New data suggest that asthma is associated with longer time on ventilators for hospitalized younger patients with COVID-19.
Patients with COVID-19 between the ages of 20 and 59 years old who also had asthma needed a ventilator to assist with breathing for five days more on average than non-asthmatic patients with COVID-19, according to researchers at Rush University Medical Center, who published their findings today in The Journal of Allergy and Clinical Immunology: In Practice.
Among the patients who developed severe respiratory symptoms requiring intubation (the use of a ventilator), asthma was associated with a significantly longer intubation time in the younger group of patients who would seemingly have a better disease course than patients over the age of 65.”

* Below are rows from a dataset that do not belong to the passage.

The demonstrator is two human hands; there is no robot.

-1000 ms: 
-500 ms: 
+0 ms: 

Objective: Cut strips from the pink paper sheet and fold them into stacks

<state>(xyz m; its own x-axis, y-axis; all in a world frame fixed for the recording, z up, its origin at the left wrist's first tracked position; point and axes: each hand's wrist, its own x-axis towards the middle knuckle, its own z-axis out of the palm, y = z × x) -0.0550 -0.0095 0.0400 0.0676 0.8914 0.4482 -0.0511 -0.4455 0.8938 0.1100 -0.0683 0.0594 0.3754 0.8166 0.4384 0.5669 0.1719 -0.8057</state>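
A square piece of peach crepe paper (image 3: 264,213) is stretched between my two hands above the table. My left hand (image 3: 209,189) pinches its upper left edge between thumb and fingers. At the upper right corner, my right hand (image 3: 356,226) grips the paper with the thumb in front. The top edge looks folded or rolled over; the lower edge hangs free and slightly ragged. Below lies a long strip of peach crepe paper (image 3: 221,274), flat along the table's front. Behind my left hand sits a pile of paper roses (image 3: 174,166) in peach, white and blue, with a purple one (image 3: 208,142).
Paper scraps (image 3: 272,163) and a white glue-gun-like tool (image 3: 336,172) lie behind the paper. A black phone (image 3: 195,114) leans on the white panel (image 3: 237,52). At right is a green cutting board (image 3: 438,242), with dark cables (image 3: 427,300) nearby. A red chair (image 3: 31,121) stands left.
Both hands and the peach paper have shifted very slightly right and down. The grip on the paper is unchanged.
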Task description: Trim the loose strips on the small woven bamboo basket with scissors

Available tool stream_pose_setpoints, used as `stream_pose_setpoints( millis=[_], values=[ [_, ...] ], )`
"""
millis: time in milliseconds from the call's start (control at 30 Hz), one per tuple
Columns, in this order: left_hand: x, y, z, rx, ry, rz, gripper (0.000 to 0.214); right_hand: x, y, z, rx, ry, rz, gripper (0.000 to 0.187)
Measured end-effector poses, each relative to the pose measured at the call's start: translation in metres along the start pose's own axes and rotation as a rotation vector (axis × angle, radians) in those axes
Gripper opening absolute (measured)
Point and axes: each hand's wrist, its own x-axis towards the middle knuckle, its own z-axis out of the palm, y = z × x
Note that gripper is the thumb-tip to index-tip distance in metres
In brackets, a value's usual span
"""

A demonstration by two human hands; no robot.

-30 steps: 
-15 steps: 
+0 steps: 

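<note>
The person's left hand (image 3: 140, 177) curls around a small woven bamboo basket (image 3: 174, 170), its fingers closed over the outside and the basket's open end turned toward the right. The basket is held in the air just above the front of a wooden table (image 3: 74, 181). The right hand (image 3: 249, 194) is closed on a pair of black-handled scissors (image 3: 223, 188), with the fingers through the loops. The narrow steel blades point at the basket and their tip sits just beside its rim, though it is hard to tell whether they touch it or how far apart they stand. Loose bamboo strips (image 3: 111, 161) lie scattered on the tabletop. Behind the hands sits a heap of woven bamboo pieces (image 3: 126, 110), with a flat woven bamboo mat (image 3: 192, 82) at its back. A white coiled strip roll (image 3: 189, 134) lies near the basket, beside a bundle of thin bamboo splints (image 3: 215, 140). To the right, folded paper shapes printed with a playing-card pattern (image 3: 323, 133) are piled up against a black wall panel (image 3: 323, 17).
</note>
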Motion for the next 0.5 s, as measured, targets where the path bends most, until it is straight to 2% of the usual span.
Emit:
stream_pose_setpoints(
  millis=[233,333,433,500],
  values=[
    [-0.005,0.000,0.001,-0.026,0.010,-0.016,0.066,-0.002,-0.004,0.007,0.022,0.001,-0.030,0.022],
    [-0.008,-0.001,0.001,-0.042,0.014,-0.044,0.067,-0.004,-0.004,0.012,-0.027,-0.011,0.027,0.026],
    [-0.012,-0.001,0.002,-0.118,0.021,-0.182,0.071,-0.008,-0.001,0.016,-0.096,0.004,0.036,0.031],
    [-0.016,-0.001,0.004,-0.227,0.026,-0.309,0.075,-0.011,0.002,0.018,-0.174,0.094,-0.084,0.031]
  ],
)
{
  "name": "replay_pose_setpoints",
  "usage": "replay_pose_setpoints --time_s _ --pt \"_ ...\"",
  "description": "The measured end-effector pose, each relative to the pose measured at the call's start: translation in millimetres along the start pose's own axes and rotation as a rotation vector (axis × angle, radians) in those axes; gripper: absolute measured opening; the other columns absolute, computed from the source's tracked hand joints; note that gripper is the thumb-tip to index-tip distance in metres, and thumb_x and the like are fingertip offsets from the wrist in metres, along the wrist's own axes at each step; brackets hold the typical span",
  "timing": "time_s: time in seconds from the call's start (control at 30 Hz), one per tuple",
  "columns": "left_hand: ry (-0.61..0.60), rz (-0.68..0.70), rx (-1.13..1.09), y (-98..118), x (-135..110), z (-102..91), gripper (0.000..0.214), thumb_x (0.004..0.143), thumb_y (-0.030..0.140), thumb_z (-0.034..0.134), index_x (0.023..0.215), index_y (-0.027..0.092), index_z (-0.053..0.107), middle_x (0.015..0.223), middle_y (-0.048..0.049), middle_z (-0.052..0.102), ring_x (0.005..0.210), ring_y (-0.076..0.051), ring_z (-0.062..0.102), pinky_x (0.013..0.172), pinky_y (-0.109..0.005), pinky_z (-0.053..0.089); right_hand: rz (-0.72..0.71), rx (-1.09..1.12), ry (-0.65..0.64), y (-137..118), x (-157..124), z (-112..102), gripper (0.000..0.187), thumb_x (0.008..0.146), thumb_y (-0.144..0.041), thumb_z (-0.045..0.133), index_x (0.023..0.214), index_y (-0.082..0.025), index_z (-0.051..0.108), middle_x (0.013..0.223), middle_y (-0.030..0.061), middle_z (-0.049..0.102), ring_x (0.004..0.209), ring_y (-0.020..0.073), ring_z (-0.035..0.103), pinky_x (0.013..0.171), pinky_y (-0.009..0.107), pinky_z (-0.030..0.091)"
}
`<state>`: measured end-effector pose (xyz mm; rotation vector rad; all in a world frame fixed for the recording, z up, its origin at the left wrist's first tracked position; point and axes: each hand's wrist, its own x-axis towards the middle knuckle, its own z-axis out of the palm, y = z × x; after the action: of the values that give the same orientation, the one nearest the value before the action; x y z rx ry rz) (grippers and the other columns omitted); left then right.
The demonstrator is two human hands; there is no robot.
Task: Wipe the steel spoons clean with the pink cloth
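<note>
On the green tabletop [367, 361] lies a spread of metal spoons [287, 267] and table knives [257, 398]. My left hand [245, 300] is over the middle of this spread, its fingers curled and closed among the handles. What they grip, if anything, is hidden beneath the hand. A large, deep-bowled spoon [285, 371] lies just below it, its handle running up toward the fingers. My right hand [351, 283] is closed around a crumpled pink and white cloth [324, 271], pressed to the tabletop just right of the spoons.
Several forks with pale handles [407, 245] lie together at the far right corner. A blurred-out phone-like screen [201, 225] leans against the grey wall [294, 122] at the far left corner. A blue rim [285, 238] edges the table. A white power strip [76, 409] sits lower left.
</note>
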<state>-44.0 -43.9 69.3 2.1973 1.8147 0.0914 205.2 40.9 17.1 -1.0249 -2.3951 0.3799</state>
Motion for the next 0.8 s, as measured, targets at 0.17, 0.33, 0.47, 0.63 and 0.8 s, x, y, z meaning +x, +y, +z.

Dr. Mahboobeh Mahdavinia, Chief of Allergy and Immunology, Department of Internal Medicine, Rush University Medical Center
“Our findings suggest that younger individuals with asthma may require extra attention, as they could develop a sustained pulmonary failure with COVID-19 infection, leading to prolonged mechanical ventilation.”
Some signs and symptoms of COVID-19 are similar to worsening of asthma, which can lead to a late diagnosis of COVID-19 in asthmatics. “Therefore, we looked at a large group of patients to understand the impact of preexisting asthma on the outcome of patients with COVID-19,” Mahdavinia said.
“We found that asthma and obesity are connected in COVID-19 patients, which means that obesity coupled with asthma puts a patient at a significantly higher risk. This is the first report, to our knowledge, to study the role of asthma on the outcome of COVID-19 patients.”
Mahdavinia’s team of physician-scientists, medical residents, basic scientists, and students used an electronic medical record algorithm created by the information services team at Rush to identify patients with asthma and COVID-19 who were either hospitalized or tested for COVID-19 at Rush between the dates of March 12 and April 3.
IBM SPSS Statistics for Windows was used for the analysis of COVID-19 outcomes in association with asthma and was adjusted for demographic variables and body mass index (BMI).
Initially, data emerged for 1,003 patients who tested positive for COVID-19. Complete data on demographic variables, asthma, and COVID-19 management was available in 935 patients, who were used for analysis. Overall, 241 were found to have an established diagnosis of asthma, which was broken into three groups by age range.
Asthma was significantly associated with longer intubation time in patients between 18 and 49 years of age and between 50 and 64 years of age, but not in the age group 65 years of age and older.
The duration of hospitalization was longer among patients with a history of asthma compared to those without this history in patients aged 50 to 64 years, but not in the younger or older age groups.
The patients aged 50 to 64 on average spent two more days in the hospital than the non-asthmatics in this age group.
Asthma was not associated with a higher rate of death or with acute respiratory distress syndrome among COVID-19 patients.
“In other studies, both obesity and gender have been shown to affect COVID-19 hospitalization,” said Mahdavinia. “In our study, asthma was also associated with female gender and higher BMI.”
The analysis, which was adjusted for both obesity and gender, indicates that asthma is independently linked to the number of times patients needed to be on ventilators.
“We were able to confirm asthma in prior clinical documentation among 73% of patients, but some cases were self-reported upon screening. We think that patients with a history of asthma may have sought out COVID-19 testing more than others due to concern and overlapping symptoms,” Mahdavinia said.